Reminds me of the recent Hawaii false missile alert.

------
westoncb
TL;DR — Phillip K. Dick's writing anticipated fake news.

:P

Alright, that's too much of a simplification, and the article is worth a
read—but I'd warn that it's plagued by the annoying (and all too common) use
of 'reality' in place of 'belief' or 'theory' or other more appropriate
options, which magically makes all kinds of statements sound more interesting
than they really are.

> _... Yet they were also based on a keen interest in the processes through
> which reality is socially constructed. Dick believed that we all live in a
> world where “spurious realities are manufactured by the media, by
> governments, by big corporations, by religious groups, political groups—and
> the electronic hardware exists by which to deliver these pseudo-worlds right
> into heads of the reader.”_

Now imagine if instead it were simply said that, "the media, governments, big
corporations, religious groups, and political groups attempt to conceal the
truth and tell their own versions instead."

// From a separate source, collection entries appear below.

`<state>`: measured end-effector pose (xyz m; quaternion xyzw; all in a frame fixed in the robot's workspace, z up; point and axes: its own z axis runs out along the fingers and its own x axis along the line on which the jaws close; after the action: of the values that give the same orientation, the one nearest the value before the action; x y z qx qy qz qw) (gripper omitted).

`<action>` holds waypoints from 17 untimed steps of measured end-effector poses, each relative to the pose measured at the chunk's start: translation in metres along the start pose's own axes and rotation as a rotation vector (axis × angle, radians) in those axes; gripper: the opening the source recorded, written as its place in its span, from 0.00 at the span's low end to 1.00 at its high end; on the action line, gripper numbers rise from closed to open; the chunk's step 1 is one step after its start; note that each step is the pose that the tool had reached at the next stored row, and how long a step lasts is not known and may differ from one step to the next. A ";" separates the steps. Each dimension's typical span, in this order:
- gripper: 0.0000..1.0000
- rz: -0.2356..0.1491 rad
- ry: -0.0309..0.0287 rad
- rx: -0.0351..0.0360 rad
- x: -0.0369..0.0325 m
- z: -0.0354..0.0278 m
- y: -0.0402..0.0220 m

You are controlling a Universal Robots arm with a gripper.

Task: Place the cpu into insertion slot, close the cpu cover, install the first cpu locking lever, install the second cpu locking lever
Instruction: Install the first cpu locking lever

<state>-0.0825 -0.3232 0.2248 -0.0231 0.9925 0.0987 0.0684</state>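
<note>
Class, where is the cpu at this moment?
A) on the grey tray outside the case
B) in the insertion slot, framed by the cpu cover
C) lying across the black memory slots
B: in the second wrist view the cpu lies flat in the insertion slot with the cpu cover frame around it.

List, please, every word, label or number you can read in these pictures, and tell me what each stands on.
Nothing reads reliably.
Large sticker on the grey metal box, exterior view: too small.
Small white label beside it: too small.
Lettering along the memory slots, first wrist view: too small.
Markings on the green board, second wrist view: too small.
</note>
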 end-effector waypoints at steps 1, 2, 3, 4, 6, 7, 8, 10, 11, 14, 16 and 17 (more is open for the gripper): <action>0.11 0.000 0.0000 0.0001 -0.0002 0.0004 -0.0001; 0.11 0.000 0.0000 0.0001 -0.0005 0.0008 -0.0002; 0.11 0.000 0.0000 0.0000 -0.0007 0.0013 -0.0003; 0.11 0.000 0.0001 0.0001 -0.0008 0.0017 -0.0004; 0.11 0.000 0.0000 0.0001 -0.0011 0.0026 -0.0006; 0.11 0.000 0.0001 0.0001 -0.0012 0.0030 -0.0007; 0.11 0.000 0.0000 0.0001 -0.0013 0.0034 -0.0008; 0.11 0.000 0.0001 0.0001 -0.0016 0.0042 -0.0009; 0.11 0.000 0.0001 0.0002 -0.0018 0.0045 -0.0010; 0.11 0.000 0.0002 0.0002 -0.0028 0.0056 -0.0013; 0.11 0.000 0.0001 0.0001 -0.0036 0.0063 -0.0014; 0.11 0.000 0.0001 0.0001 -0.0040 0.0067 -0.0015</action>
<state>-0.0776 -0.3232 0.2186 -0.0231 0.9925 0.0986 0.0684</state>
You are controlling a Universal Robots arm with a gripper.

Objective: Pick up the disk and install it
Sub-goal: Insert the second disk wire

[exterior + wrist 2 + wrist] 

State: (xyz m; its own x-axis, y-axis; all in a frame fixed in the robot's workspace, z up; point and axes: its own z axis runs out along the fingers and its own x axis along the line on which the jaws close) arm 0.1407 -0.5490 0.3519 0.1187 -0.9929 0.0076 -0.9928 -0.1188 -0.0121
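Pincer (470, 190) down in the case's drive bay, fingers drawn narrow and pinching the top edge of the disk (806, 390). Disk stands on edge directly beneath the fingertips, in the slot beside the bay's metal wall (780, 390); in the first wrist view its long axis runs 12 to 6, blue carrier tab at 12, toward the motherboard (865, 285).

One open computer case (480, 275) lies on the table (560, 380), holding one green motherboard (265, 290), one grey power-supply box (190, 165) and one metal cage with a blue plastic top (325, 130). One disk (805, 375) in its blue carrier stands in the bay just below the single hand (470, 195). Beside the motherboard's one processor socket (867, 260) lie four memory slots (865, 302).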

The term 'reality' is kind of useful because 'creating a reality' isn't quite
a simple as telling a lie, since it's more like a network of lies used to
present an alternate account of the state of things. But, it also carries with
it the implication that there isn't any objective reality, and that when a
political group 'creates a new reality', that it is somehow ontologically
equivalent to any other 'reality' available.

I know this is kind of a side rant, but seriously, I can't wait for the day
when it's no longer socially acceptable to talk about 'constructing reality'
in random contexts, whether the reader is aware of its particular meaning
(it's jargon from Sociology and spread to other areas) or not. I can just
imagine how it would have felt to read the article if I didn't happen to know
the origin of that phrase ('social construction of reality')—it would seem
mostly coherent and would appear to be talking about something of the utmost
significance, and yet with some kind of vagueness I couldn't quite place
(that's my recollection of running into it years ago).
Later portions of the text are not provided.